Castronuova is notable as one of the few female boxing ring announcers in the USA. On January 10, 2020, she announced the Press Conference Weigh-In and the undercard leading up to the historical Showtime Championship Boxing "Herstory" matchup between Claressa Shields and Ivana Habazin.

==Political activism==
In 2020, Castronuova appeared on Fox & Friends and other news outlets speaking about her political movement "Liberate New York".

She was recognized by President Donald Trump for her work in political activism on his Twitter account before it was shut down.

She was one of the organizers of the Justice for J6 rally, a September 18, 2021 rally in Washington, D.C., in demonstration in support of those arrested for the January 6 United States Capitol attack.

On behalf of CAPP: Citizens Against Political Persecution, Cara also partnered with the organization Look Ahead America, its founder Matt Braynard, and the organizations filed a formal complaint with the United Nations Human Rights Committee regarding the January 6 prisoners.

Braynard and Castronuova also worked together to hold rallies in New York City, Washington, D.C., and in 17 states between 19 June 2021 and 2 October 2021.

==Journalism career==
Cara was a co-host on the political commentary program Wiseguys on Newsmax for over three years between 2021 and 2024.

Since 2021, Cara Castronuova has covered political and legal issues for The Gateway Pundit. Since January 2025, Cara has worked as a White House Correspondent covering the daily White House Press briefings, as a member of the Presidential Press Pool, and other White House events for LindellTV.

==Charitable and non-profit work==
Castronuova has been involved in founding several charitable and nonprofit initiatives focused on youth health, community development, and civil liberties.

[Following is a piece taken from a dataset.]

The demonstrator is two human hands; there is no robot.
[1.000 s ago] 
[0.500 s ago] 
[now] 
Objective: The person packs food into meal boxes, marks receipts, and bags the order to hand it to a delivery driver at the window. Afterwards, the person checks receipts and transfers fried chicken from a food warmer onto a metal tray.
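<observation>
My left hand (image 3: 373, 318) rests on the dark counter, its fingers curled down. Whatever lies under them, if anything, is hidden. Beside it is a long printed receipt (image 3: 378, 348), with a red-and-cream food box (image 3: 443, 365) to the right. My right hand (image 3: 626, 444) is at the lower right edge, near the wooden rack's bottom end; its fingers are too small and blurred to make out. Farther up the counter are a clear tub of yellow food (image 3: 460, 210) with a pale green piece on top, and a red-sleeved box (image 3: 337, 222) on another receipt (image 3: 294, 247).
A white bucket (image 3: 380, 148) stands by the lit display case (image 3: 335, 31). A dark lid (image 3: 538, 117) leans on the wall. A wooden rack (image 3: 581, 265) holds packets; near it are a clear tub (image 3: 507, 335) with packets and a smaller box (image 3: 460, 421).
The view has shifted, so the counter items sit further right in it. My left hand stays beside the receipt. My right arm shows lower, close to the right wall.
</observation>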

Cara founded the Knockout Obesity Foundation, a 501(c)(3) nonprofit organization that helps kids who are obese, or at risk of becoming obese, lose weight and get healthy by teaching them the virtues of boxing.

She has also worked with Camp Kid Warrior, a youth program that emphasizes confidence-building, discipline, and physical fitness through structured athletic and mentorship activities.

In the area of civil liberties advocacy, Castronuova was a co-founder of Liberate New York - an organization that hosted rallies in opposition to COVID-era mask mandates, lockdowns, and VAXX Mandates that were deemed to be unconstitutional and a direct violation of medical and religious freedoms and liberties enshrined in the US Constitution.

Cara was also a co-founder of Citizens Against Political Persecution (CAPP) - an organization that advocated for due process and the legal rights of individuals it described as politically targeted.

==Political campaigns==
In 2022, Castronuova was the Republican candidate for the New York State Assembly in District 22, appearing on the general election ballot.

Cara declared her candidacy for the Republican nomination for the United States Senate in New York in 2024. The New York Republican Party challenged her ballot access, and her eligibility for the primary ballot became the subject of litigation.